> [WORK REQUIRED]: In the material below, find the line with "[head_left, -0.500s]" and the line with "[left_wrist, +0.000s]". Output exactly those two lines and all lines between them, leaving out pictures.

··· MATERIAL PROVIDED ···

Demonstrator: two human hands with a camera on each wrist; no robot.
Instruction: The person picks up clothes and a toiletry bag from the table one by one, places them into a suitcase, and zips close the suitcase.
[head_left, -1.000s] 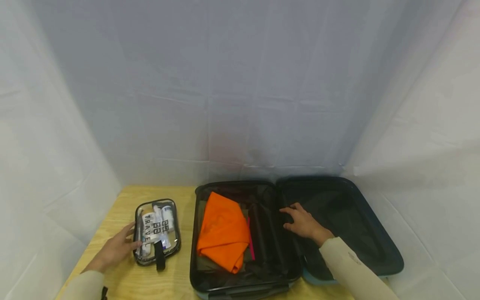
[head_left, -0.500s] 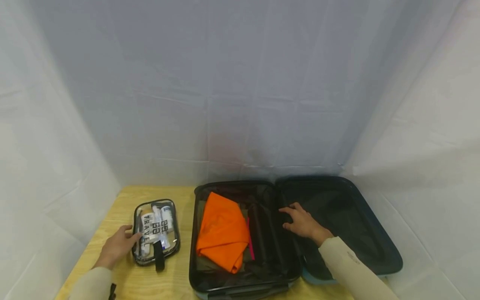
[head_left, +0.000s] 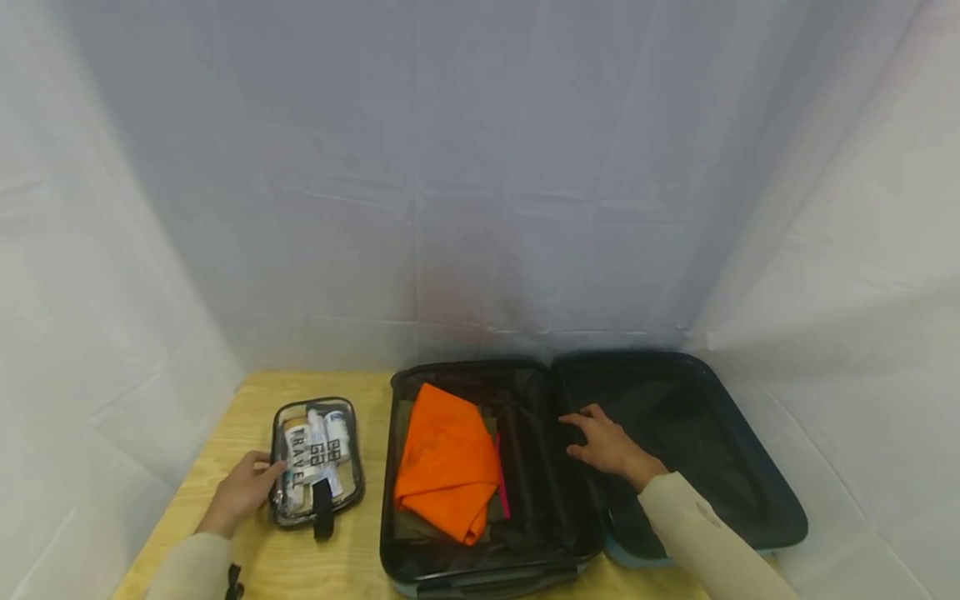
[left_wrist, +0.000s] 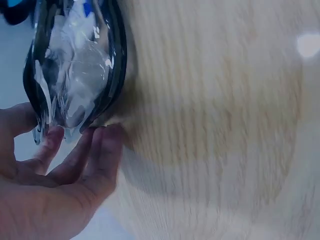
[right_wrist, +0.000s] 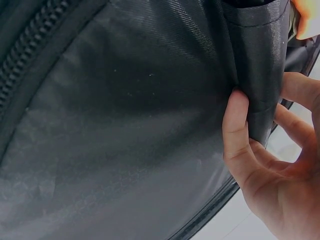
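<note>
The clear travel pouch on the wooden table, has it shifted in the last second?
Yes, slightly: the clear travel pouch has tilted a little, its near end swinging toward the open black suitcase, with the left hand at its edge.

This looks like a makeshift recording booth or staged set rather than a lived-in room. Plain white sheeting (head_left: pixel 480 167) hangs across the whole back of the frame and down both the left and right edges, creased and seamed, closing the space in on three sides and hiding whatever lies behind. At the bottom of the frame stands a bare, light plywood worktop (head_left: pixel 225 433) with visible grain, pushed into the corner of the sheeting. On it lie only travel things: an open dark suitcase (head_left: pixel 675 367) at lower centre and right, and a clear toiletry pouch (head_left: pixel 318 450) at lower left. The lighting is flat and even.
</note>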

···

> [TASK OUTPUT]:
[head_left, -0.500s] 
[head_left, +0.000s] 
[left_wrist, +0.000s] 

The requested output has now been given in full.